There is a great deal of debate raging about how much emissions reduction should be achieved and how much money should be spent to achieve these reductions. While the Bush administration claims that the proposed Clear Skies Initiative will save electric rate payers $1 billion per year by reducing emissions in a cost effective manner, critics claim that the program misses the point and does not do enough to bring down harmful emissions to even more desirable and achievable levels. According to Robert Moore of the Environmental Advocates of NY, a non profit political advocacy organization, the reduction target goals of Clear Skies and CAMR are too lax and well behind more ambitious goals of 90% reduction already being considered by several other states, including coal producing states like Illinois. When asked if the organization recommended emission allowance trading within a cap and trade program, Moore said that cap and trade can be an effective emissions reduction tool, but “I find it (trading) troubling in the case of mercury because mercury is such a persistent bio accumulative toxin.” Moore went on to say that a strong toxin like mercury needed stringent reduction targets. “We have the technology so we can achieve these goals.”
In addition to controlling power plant emissions, EPA has established other regulations aimed at controlling smaller mercury emissions sources including the Mercury-Containing and Rechargeable Battery Management Act of 1996, EPA’s final rule to reduce emissions of mercury from mercury cell chlor-alkali plants of 2003, as well as rules limiting air emissions during combustion of mercury in solid waste and hazardous waste incinerators and from industrial, commercial, and institutional boilers and process heaters.

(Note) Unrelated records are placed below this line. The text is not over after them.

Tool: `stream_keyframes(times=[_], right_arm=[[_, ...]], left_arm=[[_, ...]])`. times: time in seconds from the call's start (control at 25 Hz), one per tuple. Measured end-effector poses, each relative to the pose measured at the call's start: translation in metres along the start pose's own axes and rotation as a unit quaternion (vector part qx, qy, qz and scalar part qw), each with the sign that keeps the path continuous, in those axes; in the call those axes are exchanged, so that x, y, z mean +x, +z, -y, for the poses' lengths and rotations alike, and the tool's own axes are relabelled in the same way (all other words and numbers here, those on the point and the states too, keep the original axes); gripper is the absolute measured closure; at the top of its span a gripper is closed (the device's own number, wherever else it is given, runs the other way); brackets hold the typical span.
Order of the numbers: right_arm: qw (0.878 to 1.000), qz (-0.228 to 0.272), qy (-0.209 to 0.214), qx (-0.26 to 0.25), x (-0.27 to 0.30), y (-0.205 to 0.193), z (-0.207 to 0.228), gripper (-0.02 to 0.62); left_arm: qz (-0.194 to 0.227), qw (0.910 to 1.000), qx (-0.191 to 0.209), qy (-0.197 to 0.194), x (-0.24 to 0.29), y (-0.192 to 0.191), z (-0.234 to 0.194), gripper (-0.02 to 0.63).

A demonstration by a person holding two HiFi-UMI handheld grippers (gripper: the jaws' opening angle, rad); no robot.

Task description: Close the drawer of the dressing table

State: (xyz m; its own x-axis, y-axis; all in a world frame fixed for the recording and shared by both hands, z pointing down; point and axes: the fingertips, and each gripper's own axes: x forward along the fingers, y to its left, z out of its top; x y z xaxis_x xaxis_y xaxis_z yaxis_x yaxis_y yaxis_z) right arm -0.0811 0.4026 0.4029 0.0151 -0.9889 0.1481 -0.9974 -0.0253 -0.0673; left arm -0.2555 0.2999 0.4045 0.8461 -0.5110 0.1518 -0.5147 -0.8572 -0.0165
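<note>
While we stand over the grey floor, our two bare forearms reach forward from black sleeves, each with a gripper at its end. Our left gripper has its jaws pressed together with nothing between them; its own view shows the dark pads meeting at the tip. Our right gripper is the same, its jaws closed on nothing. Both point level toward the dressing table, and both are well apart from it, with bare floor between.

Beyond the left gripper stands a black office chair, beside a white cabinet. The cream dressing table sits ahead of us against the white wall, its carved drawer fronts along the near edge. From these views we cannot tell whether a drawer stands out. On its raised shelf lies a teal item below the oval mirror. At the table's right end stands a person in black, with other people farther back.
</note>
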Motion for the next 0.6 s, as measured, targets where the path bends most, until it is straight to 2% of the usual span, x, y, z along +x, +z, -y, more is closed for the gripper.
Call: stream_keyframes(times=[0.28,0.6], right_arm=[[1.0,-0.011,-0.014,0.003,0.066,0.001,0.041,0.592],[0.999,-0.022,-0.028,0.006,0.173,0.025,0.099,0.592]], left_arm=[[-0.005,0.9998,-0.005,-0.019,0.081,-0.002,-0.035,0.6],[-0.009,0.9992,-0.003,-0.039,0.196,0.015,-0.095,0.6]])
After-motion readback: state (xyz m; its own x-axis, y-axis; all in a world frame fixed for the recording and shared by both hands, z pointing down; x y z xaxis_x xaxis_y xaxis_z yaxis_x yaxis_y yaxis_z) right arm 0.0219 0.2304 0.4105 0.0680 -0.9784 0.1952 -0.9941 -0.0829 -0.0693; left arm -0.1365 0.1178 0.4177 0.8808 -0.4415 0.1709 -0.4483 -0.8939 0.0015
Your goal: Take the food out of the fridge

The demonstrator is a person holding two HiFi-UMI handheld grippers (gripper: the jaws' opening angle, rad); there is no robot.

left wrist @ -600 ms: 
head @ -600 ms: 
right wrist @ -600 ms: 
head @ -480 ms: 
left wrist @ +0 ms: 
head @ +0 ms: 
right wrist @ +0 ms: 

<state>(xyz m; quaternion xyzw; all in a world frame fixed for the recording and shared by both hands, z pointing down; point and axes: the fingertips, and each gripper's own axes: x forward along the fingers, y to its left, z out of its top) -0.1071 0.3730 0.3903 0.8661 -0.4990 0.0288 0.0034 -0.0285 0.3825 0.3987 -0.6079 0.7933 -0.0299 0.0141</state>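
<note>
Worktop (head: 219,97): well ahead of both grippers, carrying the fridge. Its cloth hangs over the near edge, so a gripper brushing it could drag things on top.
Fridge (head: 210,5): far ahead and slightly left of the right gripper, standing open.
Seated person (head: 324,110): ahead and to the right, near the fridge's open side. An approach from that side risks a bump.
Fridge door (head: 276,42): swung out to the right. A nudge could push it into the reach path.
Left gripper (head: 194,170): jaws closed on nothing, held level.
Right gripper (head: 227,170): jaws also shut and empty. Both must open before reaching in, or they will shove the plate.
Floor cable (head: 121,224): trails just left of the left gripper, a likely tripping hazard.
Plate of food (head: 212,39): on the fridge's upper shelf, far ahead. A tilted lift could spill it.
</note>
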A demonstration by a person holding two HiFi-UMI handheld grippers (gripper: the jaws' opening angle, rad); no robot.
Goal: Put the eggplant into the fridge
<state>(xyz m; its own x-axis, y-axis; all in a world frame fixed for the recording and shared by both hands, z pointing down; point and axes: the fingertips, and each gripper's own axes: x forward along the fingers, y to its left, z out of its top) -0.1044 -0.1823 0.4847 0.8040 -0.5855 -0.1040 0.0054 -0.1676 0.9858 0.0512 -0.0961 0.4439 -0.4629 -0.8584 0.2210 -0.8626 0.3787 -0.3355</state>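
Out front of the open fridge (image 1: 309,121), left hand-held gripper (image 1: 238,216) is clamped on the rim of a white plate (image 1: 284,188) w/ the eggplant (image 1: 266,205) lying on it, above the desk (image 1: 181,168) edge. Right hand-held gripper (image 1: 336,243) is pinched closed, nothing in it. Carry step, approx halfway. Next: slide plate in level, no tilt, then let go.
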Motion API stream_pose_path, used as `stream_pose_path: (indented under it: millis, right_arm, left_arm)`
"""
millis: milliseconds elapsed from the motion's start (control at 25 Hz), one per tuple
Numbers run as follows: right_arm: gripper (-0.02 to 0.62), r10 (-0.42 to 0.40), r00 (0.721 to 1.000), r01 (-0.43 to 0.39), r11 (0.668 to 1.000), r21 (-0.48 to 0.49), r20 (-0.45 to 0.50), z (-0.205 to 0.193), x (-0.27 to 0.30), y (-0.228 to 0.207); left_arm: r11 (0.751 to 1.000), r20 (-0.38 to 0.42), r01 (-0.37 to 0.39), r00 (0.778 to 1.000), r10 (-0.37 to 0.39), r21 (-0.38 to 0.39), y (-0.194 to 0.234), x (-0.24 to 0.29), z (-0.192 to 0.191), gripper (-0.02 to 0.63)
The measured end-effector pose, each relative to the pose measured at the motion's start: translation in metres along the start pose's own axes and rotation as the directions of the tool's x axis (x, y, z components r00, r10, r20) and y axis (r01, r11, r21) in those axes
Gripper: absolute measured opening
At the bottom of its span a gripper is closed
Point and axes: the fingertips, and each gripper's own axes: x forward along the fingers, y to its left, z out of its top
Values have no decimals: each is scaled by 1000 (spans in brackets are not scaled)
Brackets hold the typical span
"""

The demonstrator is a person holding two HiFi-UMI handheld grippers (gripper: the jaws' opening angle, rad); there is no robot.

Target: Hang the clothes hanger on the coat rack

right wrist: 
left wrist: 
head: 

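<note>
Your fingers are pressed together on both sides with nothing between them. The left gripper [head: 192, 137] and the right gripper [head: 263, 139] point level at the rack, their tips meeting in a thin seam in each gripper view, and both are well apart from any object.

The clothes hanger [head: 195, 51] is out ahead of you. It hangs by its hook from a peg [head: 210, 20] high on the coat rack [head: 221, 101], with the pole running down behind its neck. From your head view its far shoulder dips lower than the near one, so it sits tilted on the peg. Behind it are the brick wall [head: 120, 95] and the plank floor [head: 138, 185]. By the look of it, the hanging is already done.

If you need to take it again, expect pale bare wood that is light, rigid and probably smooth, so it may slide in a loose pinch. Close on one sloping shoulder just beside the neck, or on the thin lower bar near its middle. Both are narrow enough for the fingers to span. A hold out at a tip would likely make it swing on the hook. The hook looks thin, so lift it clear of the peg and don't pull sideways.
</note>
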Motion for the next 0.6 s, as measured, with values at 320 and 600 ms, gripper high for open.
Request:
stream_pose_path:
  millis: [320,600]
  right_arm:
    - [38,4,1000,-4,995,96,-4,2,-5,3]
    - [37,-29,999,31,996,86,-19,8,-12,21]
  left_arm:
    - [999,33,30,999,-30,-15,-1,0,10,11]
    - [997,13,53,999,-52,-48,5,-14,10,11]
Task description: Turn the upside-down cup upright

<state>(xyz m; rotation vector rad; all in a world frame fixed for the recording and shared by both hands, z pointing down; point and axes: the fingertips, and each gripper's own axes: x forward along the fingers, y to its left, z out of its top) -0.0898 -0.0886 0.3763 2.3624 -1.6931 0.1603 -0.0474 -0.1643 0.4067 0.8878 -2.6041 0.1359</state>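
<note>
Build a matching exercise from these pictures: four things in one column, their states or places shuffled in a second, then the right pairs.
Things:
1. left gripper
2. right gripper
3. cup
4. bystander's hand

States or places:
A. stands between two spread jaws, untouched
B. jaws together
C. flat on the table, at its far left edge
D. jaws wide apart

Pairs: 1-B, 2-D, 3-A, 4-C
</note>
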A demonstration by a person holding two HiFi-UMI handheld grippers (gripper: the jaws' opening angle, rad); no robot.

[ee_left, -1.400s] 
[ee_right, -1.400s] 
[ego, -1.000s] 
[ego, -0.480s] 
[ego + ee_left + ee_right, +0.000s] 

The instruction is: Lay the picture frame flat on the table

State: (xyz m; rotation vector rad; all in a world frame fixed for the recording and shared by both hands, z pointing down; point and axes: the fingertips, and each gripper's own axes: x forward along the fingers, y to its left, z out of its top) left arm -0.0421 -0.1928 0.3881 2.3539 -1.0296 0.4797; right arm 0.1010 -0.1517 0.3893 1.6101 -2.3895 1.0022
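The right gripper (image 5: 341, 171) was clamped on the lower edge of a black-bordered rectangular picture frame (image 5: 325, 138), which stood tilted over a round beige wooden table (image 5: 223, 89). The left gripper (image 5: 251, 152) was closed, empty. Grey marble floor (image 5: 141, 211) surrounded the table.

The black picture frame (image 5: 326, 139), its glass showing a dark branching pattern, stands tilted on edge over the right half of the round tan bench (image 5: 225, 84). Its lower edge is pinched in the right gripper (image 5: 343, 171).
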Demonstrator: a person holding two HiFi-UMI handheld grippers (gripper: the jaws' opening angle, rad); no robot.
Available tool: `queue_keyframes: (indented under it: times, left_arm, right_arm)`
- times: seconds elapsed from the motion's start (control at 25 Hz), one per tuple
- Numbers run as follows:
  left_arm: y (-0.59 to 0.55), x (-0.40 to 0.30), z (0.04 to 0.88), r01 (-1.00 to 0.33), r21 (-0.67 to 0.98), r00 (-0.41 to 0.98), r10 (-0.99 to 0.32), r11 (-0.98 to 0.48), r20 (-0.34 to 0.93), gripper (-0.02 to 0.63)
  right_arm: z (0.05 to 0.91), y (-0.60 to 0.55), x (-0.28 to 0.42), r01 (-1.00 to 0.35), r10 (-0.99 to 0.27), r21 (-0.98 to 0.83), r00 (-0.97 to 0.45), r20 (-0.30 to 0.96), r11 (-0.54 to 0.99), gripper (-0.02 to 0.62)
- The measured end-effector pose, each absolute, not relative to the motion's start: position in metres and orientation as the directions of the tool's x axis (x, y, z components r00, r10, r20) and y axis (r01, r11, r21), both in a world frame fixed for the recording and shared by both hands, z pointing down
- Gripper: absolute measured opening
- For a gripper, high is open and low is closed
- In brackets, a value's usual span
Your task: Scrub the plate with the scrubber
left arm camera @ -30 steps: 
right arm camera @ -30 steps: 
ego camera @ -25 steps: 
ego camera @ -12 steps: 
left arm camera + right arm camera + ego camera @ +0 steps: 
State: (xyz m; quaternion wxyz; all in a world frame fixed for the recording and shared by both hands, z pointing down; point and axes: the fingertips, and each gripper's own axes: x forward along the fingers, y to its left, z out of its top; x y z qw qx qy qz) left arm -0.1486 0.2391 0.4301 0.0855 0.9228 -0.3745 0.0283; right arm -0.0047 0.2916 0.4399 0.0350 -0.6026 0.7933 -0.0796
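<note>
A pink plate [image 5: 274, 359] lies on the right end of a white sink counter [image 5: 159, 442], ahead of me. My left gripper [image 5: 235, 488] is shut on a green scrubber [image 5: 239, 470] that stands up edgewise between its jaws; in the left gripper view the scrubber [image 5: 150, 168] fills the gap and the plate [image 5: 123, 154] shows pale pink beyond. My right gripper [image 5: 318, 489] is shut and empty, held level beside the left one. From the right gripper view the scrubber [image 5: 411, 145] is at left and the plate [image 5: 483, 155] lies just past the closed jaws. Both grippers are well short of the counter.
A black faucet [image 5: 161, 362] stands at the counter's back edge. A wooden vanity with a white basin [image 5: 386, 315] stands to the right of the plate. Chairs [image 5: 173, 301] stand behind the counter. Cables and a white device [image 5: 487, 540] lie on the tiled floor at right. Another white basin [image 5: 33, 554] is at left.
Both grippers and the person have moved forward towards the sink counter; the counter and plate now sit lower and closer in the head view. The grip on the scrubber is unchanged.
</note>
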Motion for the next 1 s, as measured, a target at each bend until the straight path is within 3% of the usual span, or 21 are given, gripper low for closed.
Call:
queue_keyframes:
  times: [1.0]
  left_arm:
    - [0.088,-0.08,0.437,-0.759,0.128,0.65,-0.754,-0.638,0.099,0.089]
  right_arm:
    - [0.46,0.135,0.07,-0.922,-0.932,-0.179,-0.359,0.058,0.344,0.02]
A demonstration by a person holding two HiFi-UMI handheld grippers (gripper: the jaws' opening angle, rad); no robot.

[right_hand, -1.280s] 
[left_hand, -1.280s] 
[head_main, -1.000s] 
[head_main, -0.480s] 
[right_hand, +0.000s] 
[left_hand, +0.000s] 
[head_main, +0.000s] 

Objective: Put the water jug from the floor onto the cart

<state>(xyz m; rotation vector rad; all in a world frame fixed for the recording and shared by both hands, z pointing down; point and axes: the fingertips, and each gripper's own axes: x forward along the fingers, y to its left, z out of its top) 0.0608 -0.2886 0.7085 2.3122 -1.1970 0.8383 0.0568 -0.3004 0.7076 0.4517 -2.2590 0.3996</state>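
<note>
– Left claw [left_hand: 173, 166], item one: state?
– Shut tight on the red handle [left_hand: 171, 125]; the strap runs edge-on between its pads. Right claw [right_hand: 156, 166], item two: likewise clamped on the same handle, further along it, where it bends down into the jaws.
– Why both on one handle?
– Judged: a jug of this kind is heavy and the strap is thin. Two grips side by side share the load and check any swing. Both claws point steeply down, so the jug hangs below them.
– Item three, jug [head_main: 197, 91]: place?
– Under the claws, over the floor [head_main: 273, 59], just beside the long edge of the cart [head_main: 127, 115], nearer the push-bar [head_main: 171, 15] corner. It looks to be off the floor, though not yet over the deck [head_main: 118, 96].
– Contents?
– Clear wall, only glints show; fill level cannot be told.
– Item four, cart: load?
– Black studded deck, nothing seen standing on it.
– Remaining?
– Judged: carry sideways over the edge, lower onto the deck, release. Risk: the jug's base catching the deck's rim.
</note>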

With any luck, the regulatory efforts at controlling mercury emissions may someday bring the mercury levels in the environment back down to more natural levels and sports fishermen will be able resume the age old past time of frying up their catch at places like Dyken Pond without having to check bulletin boards for hazard warnings. However, this might depend on political decisions made far from the peaceful serenity of Dyken Pond.